FALLOW
“Sometimes the thoughts I could conjure up when my eyes were closed would frighten even me.”
The word “fallow” refers to an area of uncultivated land: unseeded, empty, dormant. This proves a fitting title for Shand’s engrossing thriller. The novel reads likes a perverse retelling of stories like John Steinbeck’s Of Mice and Men, or Robin Jenkin’s The Cone Gatherers, in which two itinerant workers with a brotherly connection – one physically dominating yet vulnerable, the other small, cynical and cunning – struggle together to eke out a peaceful existence in an unfair world. Shand twists this dynamic on its head: our protagonist and narrator, Paul Buchannan, is a disturbed, sadistic character, and his relationship with his younger stepbrother Mikey – who himself commits various atrocities throughout the story – is abusive and controlling, however much Paul may attempt to lay claim to the role of reluctant, selfless, put-upon caregiver.

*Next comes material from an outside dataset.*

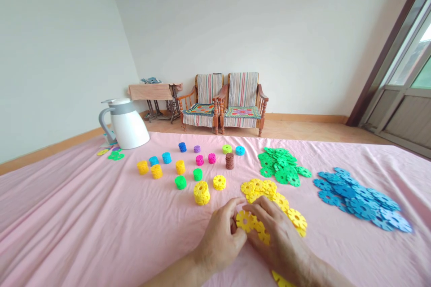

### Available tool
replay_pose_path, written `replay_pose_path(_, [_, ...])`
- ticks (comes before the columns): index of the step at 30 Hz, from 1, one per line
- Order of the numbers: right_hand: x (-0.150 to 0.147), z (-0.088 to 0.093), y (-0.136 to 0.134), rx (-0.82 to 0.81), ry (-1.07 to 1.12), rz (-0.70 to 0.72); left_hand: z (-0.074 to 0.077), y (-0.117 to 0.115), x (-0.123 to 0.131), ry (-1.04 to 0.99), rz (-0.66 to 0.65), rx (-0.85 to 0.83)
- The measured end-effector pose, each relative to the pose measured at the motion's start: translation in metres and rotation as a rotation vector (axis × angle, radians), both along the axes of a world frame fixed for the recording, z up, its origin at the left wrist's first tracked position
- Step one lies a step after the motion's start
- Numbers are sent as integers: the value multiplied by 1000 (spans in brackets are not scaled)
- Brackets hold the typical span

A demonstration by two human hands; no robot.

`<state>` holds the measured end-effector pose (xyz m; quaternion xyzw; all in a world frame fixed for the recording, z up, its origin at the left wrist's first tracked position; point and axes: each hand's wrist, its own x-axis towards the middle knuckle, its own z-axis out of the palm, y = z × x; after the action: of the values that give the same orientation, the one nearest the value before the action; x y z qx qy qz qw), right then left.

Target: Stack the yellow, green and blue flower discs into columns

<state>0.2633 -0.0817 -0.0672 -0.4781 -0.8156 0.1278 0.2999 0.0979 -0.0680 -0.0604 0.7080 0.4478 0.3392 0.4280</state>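
Pinching yellow round notched plastic disc point(249, 223) with left hand point(222, 234), at five o'clock in view. Cannot tell grip of right hand point(276, 228), bent over yellow plastic discs point(293, 216). Might topple yellow plastic disc stack point(202, 197), ten o'clock from disc, by reaching fast.
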Motion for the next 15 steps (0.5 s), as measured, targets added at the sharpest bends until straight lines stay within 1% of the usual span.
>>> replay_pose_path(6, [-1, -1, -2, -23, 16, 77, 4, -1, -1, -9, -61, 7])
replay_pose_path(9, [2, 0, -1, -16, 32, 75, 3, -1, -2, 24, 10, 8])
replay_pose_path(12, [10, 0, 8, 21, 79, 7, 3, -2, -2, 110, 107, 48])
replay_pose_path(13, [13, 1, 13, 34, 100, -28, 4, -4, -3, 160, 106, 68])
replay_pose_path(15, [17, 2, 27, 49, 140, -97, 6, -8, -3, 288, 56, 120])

The term “fallow” may refer to either of the brothers. At the beginning of the story, Mikey has spent roughly the past decade in prison: his entire adolescence, from his early teens to his mid-twenties. Having emerged from the system uneducated, uncultured and psychologically scarred, he is a figure now of wasted potential, as the glimmers of kindness we see within him – his tender affection for a dog, for instance – as well as his hopes for re-entering society and a return to normal life, are repeatedly snuffed out by his brother’s influence. Paul orders him to do terrible things – such as strangling that same dog’s owner – he is a chillingly empty character, save for a constant rage lying dormant beneath his cool exterior. This is demonstrated best by the violence inherent in his narration regarding even the most mundane descriptions: “I could see the water from the air collect in my beard like shining blisters”, and by his constant references to his ‘blood’ going ‘up’ or ‘down’.
The two brothers are on a road trip through a Scotland that, while the names might be familiar – Dundee, Glasgow – is transformed into a cold and hostile landscape, where the mountains loom “low and dark”, the predatory ‘king eel’ lurks in the Loch, and tourists get lost hiking after dark. Though Paul meets a host of enigmatic, at times even darkly comedic characters constantly seeking connection – whether it be an archaeologist having an affair, an American brother and sister searching for the graves of their Scottish ancestors or a doomsday cult awaiting the return of Christ and His Revelation – he is himself “disassociated from the world”, connected to nothing and no one, least of all his home country. Even his apparent love for his brother, possessive as it may be, is ultimately revealed to not be as selfless as it first appears. In the end, Paul seems to find pleasure and connection only in death: he masturbates next to grave of a man he had Mikey kill, he fantasises about watching a raptor “dive towards the earth and snatch up its prey” and he sees ghosts.
The reader is trapped with Paul, helplessly watching as he sows further death and discord across the country. He hurtles towards self-destruction at an ever-increasing rate as the novel drives ceaselessly onwards, always finding new ways to ruin any chance of peace for himself or his brother, and then blaming it on someone else or the unjust chaos of the world. Such a pathological liar and self-deceiver is Paul, that the final grim reveal of the novel feels less like a twist than an inevitable conclusion, which both the reader and Paul himself cannot help but approach with a mounting dread.
All in all, Shand has crafted a tense thriller which never lets up the pace, in which no one escapes unharmed or without scrutiny, and which offers a dark and twisted vision of Scotland, seen through the eyes of a genuinely terrifying villain.